Wednesday, April 8, 2015

It's Not Your Child, It's Mine


To the Parent at my son's Parks and Recreation Program,

I am trying my hardest not to single out your child with regards to mine.  It's not that she is doing anything wrong for a child her age.

It's my son I am worried about.  See with his ADHD he doesn't deal to well with others getting right into his space, especially his face (yes I know he gets into others space from time to time, trust me this is an improvement from how he used to be). He also doesn't deal well when someone gets right in his face and is loud.

Your child seems to see something in my child that she likes.
Which is cool.

The challenge is that my son doesn't see age.  He is going on 7 and your child is 4.

Socially, they are not at the same level solely because of their ages.

He sees someone getting into his space and yelling/just being loud really close to him and it causes him to become anxious.  He doesn't get why she doesn't stay back when he says stop or why she doesn't get he doesn't find her copying him funny.

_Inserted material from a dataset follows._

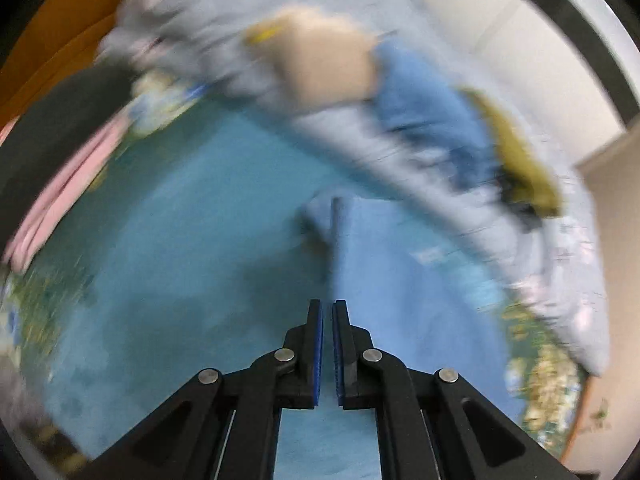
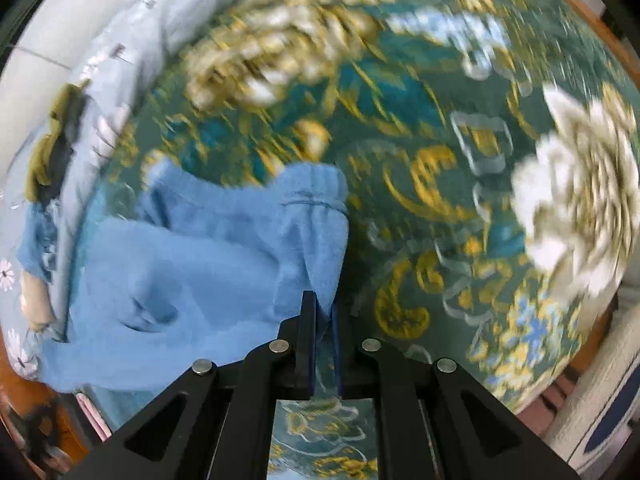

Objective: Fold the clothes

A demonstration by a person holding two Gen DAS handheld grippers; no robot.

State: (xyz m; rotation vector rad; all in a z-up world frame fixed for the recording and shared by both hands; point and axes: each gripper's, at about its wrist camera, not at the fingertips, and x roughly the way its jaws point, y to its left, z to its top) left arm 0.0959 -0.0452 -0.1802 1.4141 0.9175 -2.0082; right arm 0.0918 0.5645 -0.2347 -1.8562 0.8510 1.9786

Unfortunately when he was in school he had classmates who copied him on purpose to get him mad so he sees it as her teasing him, not her copying him because she thinks he is funny and neat.

I try to redirect my son for her safety, not because she is the problem.  She is there learning too.  She is there to learn how to work in a group, respect her peers and follow instructions all the while having fun.

My son is there too, for similar reasons.  Just if he falls apart it can go poorly for everyone.

On an excellent day he will remove himself when he feels overwhelmed, use his words and ask the teacher/adult for help.

On a good day, like today, he needs a little support and we can redirect him and get him to stay close to the teacher when he struggles to explain her closeness and loudness are troubling him.

On a middling/okay day, he might have a yelling and crying melt down.  Need a break from the group and then return without any issue.

On a bad day he could haul off and smack your child before any of us realize it's about to happen.

And ultimately it's your child getting hurt that I am worried about, not her behaviour.

So remember I am not passing judgement on your parenting or your child's behaviour when I try to redirect my son away from your child, I am just trying to keep what can sometimes be a ticking time bomb from going off.